**Activity**: Which lines mention "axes"? Show each one from the listing.
·····
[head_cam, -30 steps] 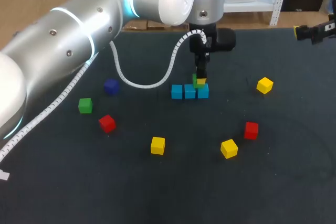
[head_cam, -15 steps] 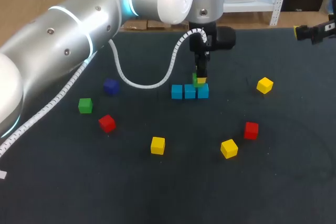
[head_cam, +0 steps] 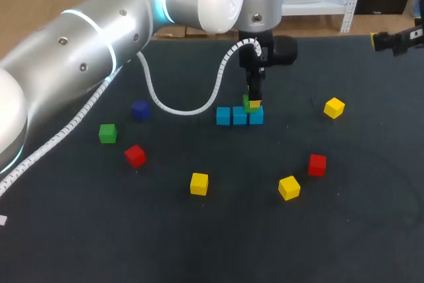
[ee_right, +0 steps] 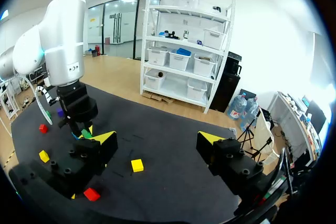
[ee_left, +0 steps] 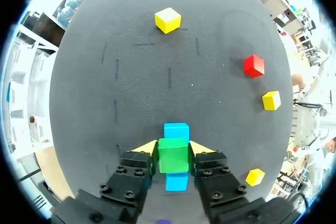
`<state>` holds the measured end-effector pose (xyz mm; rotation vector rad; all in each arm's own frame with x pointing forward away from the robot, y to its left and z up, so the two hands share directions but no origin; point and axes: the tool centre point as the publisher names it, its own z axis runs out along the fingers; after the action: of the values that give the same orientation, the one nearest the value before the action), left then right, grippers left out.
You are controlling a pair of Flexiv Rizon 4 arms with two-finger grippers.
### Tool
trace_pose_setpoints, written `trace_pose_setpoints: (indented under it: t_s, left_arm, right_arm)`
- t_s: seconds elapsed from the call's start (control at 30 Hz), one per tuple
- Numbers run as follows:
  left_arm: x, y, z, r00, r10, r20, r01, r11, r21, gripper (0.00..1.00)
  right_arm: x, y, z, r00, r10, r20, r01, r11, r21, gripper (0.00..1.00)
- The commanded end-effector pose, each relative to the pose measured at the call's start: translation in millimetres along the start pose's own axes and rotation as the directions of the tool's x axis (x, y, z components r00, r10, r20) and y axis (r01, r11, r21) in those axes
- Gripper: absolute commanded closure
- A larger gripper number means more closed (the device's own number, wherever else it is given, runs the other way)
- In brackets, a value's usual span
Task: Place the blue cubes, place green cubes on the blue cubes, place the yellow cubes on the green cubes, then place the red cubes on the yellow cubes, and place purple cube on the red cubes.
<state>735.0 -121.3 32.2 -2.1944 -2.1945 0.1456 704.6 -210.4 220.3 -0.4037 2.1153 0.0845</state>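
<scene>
Three blue cubes (head_cam: 239, 116) are set in a touching row. Two green cubes are counted: the loose green cube (head_cam: 107, 133) lies well apart, and the gripped green cube (ee_left: 173, 155) is clamped between the fingers of the left gripper (ee_left: 173, 148) over the row's right end. Three yellow cubes (head_cam: 334, 107) (head_cam: 199, 183) (head_cam: 289, 187), two red cubes (head_cam: 135, 156) (head_cam: 317, 164) and one purple cube (head_cam: 140, 109) lie scattered. The right gripper (ee_right: 157, 139) is spread wide.

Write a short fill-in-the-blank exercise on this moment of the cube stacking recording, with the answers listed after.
1. The small cube gripped by the left end effector is ____ in colour.
2. The row of light blue cubes beneath it has ____ cubes.
3. The right end effector is ____ and holds nothing.
4. The dark table carries ____ loose red cubes.
Missing words: green; three; open; two.
</scene>
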Motion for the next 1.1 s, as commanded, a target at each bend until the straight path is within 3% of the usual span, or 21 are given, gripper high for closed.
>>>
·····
**Answer to the exercise**:
`<state>` holds the measured end-effector pose (xyz mm; rotation vector rad; all in each arm's own frame with x pointing forward away from the robot, y to its left and z up, so the two hands share directions but no origin; point and axes: the tool centre point as the publisher names it, its own z axis runs out along the fingers; after the action: of the values that give the same orientation, the one nearest the value before the action), left then right, grippers left out.
- The commanded end-effector pose, each relative to the pose measured at the call's start: translation in millimetres along the start pose's own axes and rotation as the directions of the tool's x axis (x, y, z components r00, r10, r20) and y axis (r01, r11, r21) in those axes

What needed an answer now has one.